Callegari is currently concentrating on the first, most difficult part of the project. After arriving at Advanced Base Camp on September 12 he wasted little time and immediately began the ascent by establishing - not without difficulty due to the large amounts of fresh snow - Camp 1 at 6378m where he spent five nights at altitude before returning to ABC.Callegari aims to follow the line chosen by the late Spanish climber Iñaki Ochoa de Olza in autumn 2006 up the north face. According to the latest news Callegari took a short fall, fortunately nothing serious, but the consequences could have fatal, demonstrating just how difficult and dangerous high altitude alpinism, solo and in this season, really is.

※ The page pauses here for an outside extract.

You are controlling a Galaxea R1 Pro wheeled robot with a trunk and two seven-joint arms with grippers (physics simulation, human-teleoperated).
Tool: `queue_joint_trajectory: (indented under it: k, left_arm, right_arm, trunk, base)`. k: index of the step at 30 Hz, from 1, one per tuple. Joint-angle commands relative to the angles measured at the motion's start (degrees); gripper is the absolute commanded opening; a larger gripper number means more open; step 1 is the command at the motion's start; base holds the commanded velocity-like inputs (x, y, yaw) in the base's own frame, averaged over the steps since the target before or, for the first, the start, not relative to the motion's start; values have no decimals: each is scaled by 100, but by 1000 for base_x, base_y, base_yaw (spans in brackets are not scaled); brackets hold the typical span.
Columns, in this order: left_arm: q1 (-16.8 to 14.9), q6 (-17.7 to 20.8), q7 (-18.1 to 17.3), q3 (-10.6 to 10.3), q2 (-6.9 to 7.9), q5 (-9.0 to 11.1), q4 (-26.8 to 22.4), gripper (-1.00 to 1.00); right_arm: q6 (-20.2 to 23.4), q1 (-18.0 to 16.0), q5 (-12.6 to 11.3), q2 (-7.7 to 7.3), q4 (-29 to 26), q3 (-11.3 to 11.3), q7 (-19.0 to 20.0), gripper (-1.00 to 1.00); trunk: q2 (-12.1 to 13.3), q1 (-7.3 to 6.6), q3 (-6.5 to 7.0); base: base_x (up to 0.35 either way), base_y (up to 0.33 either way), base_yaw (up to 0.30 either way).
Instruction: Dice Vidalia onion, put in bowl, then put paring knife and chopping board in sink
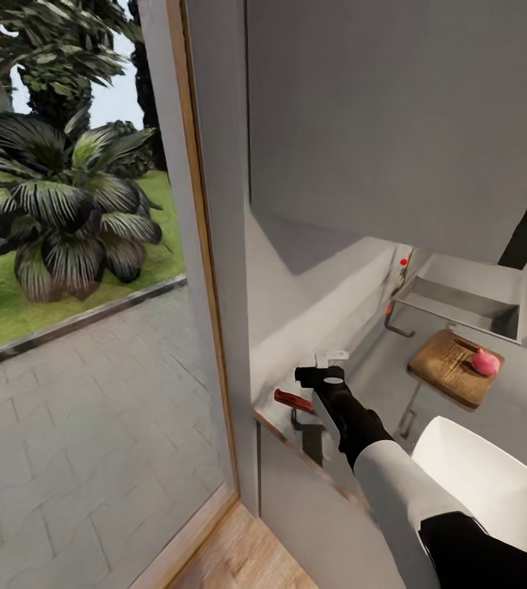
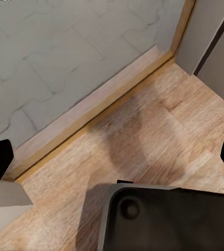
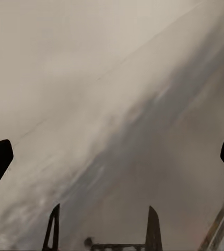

On his blog Danilo describes the incident as follows: "Today I had a little accident going up to Camp 1; while climbing a sheet of ice, 2 metres off the ground, the block of ice shattered beneath my ice axe and I fell. Nothing serious, but I fell onto a thin sheet of ice that broke and I ended up waist-deep in a puddle of water. The weight of the rucksack and my soaked expedition gear prevented me from pulling myself out at first, but I managed somehow and in doing so I cut my hands. In order to dry my clothes I had to descend from the glacial moraine and head towards ABC to the first boulders. I pitched my tent at 5900m and am waiting for my clothes to dry and the wounds to heal. Tomorrow I'll head off to Camp 1 and then on to establish Camp 2."